# Load data
import pandas as pd
companies = pd.read_csv('../data/companies.csv')
companies.head()


# Count of rows and columns
companies.shape

(505, 3)


# Data types
companies.dtypes

Symbol    object
Name      object
Sector    object
dtype: object


# Remember to assign the result of companies.set_index() back into the companies variable
companies = companies.set_index('Symbol')
companies


# Get the row with index "NCLH"
companies.loc['NCLH']

Name       Norwegian Cruise Line
Sector    Consumer Discretionary
Name: NCLH, dtype: object


# Write a condition to see which rows are in these two sectors. "|" means "OR"
condition = (companies['Sector'] == 'Consumer Discretionary') | (companies['Sector'] == 'Consumer Staples')
# Filter the data down based on this.
matching_companies = companies[condition]
matching_companies.head()


# Or, more concisely, we can use .isin to test if values are in a list of things.
condition = companies['Sector'].isin(['Consumer Discretionary', 'Consumer Staples'])
# Filter the data down based on this.
matching_companies = companies[condition]
matching_companies.head()


matching_companies.count()

Name      116
Sector    116
dtype: int64


# First, we need to move Symbol out of the index and back to being a regular column.
companies = companies.reset_index()
companies.head()


# The .str.len() method returns the length of each element in a column
companies['Symbol_Length'] = companies['Symbol'].str.len()
companies.head()


# First, let's figure out the syntax to get the cell where "Kroger Co." is stored.
# Simultaneously filter by that name AND select the Name column:
companies.loc[companies['Name'] == 'Kroger Co.', 'Name']

275    Kroger Co.
Name: Name, dtype: object


# With that syntax, we can use assignment to *overwrite it*.
companies.loc[companies['Name'] == 'Kroger Co.', 'Name'] = 'The Kroger Company'


# Let's look up that name in the data to make sure it's been updated.
companies.loc[companies['Name'] == 'The Kroger Company']
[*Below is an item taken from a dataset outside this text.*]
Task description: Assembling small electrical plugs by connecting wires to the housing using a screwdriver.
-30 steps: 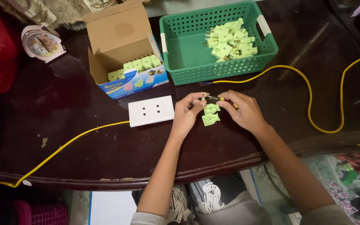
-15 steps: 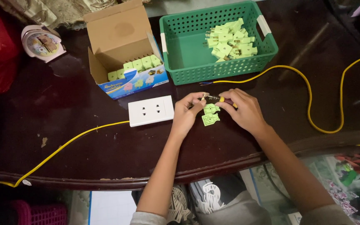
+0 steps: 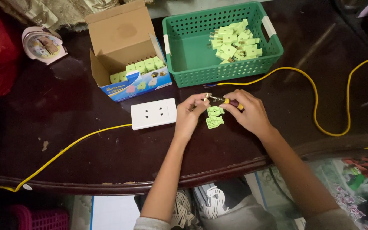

# .str.startswith() returns True/False for each element in a column
a_companies = companies.loc[companies['Symbol'].str.startswith('A')]
a_companies.shape

(59, 4)


# First, let's make a column representing name length
companies['Name Length'] = companies['Name'].str.len()
# Then get the max of this column (the length of the longest name)
max_len = companies['Name Length'].max()
max_len

38


# Now with that number, let's see which row in the data it came from
companies.loc[companies['Name Length'] == max_len]


import pandas as pd
companies = pd.read_csv('../data/companies.csv')
companies.head()


# Create the Symbol_Length column
companies['Symbol_Length'] = companies['Symbol'].str.len()
companies.head()


companies['Symbol_Length'].mean()

3.122772277227723


companies.groupby('Sector', as_index=False).agg({'Symbol_Length': 'mean'})


# Longest company name ... start by adding a column for name length.
companies['Name Length'] = companies['Name'].str.len()
# Longest name:
companies['Name Length'].max()

38


# Longest name by sector -- groupby sector and aggregate with the max name length
lengths = companies.groupby('Sector', as_index=False).agg({'Name Length': 'max'})


pd.merge(lengths, companies, on=['Name Length', 'Sector'])


prices = pd.read_csv('../data/prices.csv')
prices.head()


# Shape
prices.shape

(2020, 3)


# Data types
prices.dtypes

Symbol      object
Price      float64
Quarter      int64
dtype: object


# .describe() gets lots of metrics on all numeric columns
prices.describe()


# The default type of join is inner, so we don't need to specify that
joined = pd.merge(prices, companies, on='Symbol')
joined


joined.shape

(2020, 7)


# You could inspect this data through filtering and aggregation. It's stock prices over 4 quarters -- rows are unique by Symbol-Quarter.
# (Also the prices are entirely fabricated, they're not real stock data)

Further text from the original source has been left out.